2.2. Analysis Methodology

To assess information about the environment, numerous kinds of devices are accessible, such as respiratory detectors. The expected value of the sample position and taking into account classical analysis, patterns, and differences between neighboring stations may be used to identify particular data values that are not usual. The pattern analysis in R-programming [42] was an illustration of the expert structure of data and validation of an environmental parameter. The results were simply statistically examined for traditional interpretation. In order to extract conclusions, the suggested approach requires using a huge amount of data that already exists, with some incomplete findings. The amount of data that is saved in systems nowadays requires the use of machine-learning tools. The methodology of research discussed here is oriented towards the discovery of information in databases (Knowledge Discovery Database) (KDD) [43] . This provides a full data extraction procedure and yields an accessible technique for preparing data and examining the obtained results. In order to provide information and aid in conclusion creation, the KDD provides a clear and collective method of observing the design and model parameters that are practical for outlier identification, future prediction, and/or classification.

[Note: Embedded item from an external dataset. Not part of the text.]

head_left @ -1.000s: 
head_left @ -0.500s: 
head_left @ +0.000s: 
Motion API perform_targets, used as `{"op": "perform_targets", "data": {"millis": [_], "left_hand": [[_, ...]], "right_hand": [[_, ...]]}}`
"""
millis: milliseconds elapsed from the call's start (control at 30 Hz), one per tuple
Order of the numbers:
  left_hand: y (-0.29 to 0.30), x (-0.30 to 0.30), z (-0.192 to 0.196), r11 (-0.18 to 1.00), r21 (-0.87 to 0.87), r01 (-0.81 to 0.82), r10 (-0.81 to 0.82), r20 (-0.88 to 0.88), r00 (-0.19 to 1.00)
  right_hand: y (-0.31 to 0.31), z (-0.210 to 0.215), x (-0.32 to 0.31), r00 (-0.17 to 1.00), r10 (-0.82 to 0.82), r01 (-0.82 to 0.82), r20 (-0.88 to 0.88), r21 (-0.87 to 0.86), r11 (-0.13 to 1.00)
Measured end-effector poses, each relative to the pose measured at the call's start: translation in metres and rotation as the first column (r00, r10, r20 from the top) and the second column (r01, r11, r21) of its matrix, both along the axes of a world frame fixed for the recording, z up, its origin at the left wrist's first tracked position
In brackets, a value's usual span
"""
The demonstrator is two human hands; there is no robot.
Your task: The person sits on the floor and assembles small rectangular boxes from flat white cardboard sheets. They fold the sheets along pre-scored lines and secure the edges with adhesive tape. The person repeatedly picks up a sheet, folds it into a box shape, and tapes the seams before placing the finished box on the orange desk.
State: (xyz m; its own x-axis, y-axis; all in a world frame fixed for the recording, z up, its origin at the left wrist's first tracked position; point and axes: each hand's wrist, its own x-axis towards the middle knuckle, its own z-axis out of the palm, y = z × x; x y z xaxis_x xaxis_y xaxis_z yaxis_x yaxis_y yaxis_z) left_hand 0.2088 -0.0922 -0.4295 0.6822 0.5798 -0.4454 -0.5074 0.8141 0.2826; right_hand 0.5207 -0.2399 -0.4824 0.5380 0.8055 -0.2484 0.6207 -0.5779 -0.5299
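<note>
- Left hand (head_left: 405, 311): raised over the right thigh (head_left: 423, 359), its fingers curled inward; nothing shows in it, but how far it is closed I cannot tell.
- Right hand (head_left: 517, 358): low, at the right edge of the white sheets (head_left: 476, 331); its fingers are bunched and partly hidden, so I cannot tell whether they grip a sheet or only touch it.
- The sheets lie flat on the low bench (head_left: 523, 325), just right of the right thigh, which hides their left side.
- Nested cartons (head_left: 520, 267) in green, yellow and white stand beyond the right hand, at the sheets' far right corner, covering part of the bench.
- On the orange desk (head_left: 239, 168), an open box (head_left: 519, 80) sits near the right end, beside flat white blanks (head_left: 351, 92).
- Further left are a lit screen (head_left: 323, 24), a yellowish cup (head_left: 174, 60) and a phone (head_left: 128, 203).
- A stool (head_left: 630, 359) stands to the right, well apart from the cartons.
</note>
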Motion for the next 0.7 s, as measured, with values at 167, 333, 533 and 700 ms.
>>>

We apply some steps to this research: Imputation for handling missing values, classical analysis, SPC, and FDA.

2.3. Imputation

Incomplete datasets pose a challenge in data preprocessing, making machine learning algorithms ineffective for training models. Various data imputation approaches have been proposed to predict appropriate values using different algorithms. Accurate estimation of imputation methods is crucial for completing missing values, especially in air quality. The FCM method generates satisfactory estimation results for multiple-dimensional datasets, but clustering results are sensitive to membership degree and cluster centroids. Huang J. et al. [44] pointed out the fuzzy C means method for data imputation. The clustering methods are often used in data imputation when dealing with missing values. K-means is a centroid-based algorithm that partitions data into k clusters, while fuzzy K-means assigns membership degrees to each data point for soft clustering.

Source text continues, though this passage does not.